A similar case can be made for AI trained to make KYC/AML-related decisions – it’s just a question of ensuring that bias doesn’t take insidious root in its algorithmic makeup.
This can be achieved, first and foremost, by removing any illusions that the ‘correct’ decision is necessarily aligned with the decisions a human being would make. Humans have biases, as we’ve seen, so we need to recognise this and ensure that AI doesn’t look to humans as the ‘gold standard’ of AML decision-making.
In a practical sense, this means ensuring that the AI makes decisions on an evidentiary basis, rooting its reasoning on cold, hard facts – for example, by turning to previous occasions in which transactional complications have arisen and also understanding what may look ‘good’ in one jurisdiction is ‘bad’ if it comes from another. Understanding that one size does not fit all for KYC/AML.
There’s everything to gain from making this effort, as the marketplace will grow with all of the advantages of faster, frictionless, and automated banking processes but with a significantly reduced set of biases hamstringing the attempts to innovate.

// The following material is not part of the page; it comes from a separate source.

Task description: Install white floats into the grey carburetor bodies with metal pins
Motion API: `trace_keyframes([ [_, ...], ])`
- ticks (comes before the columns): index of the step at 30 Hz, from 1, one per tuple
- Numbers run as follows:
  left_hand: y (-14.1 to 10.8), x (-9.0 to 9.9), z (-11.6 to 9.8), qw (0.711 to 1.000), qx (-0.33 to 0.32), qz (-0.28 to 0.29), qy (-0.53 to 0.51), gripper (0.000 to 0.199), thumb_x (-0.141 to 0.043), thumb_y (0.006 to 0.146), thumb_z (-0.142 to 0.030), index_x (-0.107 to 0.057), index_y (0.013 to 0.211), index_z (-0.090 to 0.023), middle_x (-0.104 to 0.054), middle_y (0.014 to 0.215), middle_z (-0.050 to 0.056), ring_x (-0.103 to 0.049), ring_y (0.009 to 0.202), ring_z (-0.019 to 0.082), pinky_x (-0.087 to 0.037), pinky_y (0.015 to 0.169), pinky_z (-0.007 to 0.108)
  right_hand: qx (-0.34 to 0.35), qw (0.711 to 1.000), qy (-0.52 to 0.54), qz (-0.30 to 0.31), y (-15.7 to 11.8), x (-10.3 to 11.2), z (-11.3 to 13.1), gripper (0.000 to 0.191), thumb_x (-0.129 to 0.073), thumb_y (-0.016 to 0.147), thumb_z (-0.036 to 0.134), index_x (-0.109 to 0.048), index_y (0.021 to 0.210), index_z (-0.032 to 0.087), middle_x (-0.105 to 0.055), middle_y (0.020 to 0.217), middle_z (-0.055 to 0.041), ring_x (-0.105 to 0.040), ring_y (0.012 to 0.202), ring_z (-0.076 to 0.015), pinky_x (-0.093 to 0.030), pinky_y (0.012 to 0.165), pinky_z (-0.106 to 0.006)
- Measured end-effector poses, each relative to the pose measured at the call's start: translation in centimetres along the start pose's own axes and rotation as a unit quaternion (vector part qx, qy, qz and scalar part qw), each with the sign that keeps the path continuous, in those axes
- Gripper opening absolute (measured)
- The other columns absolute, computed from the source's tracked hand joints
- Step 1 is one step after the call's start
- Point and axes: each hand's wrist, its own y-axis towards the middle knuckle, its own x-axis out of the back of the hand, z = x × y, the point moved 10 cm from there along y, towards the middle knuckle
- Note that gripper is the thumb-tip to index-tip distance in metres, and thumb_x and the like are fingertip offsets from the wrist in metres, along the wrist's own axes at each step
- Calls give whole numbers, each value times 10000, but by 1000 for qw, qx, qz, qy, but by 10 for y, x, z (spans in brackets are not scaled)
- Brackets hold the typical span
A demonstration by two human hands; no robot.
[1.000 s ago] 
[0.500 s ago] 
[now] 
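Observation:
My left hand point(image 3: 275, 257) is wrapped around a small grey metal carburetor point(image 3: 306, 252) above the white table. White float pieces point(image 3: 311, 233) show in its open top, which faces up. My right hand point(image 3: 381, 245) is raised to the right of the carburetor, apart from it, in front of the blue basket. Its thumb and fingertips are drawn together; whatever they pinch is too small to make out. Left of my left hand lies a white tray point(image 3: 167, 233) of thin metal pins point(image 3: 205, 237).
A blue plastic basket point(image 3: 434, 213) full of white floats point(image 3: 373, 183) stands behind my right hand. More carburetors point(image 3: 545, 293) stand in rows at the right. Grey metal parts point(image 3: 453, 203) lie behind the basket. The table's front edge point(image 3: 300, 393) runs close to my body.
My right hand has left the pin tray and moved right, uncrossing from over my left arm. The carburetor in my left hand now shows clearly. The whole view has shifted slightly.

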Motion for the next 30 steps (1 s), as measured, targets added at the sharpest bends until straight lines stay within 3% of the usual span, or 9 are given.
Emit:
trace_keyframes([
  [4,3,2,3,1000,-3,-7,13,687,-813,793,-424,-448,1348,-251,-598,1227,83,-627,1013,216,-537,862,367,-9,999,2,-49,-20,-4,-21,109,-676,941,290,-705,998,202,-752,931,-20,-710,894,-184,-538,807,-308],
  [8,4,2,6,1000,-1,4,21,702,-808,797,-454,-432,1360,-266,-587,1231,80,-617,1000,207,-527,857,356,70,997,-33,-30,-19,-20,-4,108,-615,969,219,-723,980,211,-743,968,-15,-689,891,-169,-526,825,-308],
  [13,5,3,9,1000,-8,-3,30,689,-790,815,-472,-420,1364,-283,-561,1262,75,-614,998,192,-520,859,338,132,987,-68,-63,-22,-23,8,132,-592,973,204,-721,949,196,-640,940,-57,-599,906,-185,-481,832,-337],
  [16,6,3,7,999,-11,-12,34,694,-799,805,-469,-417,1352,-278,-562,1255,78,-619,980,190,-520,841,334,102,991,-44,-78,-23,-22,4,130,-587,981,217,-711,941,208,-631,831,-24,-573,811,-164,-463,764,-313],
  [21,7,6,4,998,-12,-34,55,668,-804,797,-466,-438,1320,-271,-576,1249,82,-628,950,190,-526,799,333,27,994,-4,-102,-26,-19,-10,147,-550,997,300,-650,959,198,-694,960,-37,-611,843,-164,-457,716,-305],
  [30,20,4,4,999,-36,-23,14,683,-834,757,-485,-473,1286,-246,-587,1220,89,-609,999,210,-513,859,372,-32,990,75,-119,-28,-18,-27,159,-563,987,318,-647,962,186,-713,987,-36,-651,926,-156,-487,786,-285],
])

This will be a highly beneficial result for emerging market businesses and individuals and – by extension – for the larger project of democratising global banking, given that each of these factors will increase accessibility and improve ability to undertake transactions and to bank globally. Levelling the playing field so that we are all genuinely benefitting from the march of globalisation and not only the select few.
The tech-first approach I describe obviously requires a broad embrace of AI and automation with a view to improving the lives of people and businesses in emerging markets along with the no less vital ingredient of humility: we need to recognise that human decision-makers are fundamentally flawed.
This does not mean that ‘the robots’ replace the humans, it simply means that we need to take the best bits of what has been done historically and continue to do that but leave behind the prejudicial parts that don’t reflect well on any of us. And in turn understand where colour-blind, religion blind, nationality blind tech can do a better job than we have.
Whilst human interventions in KYC/AML processes will be reduced through the use of AI, this vision of democratised global banking requires us all to exercise the very human qualities of self-reflection, combined with a genuine desire for positive change, in order to achieve it.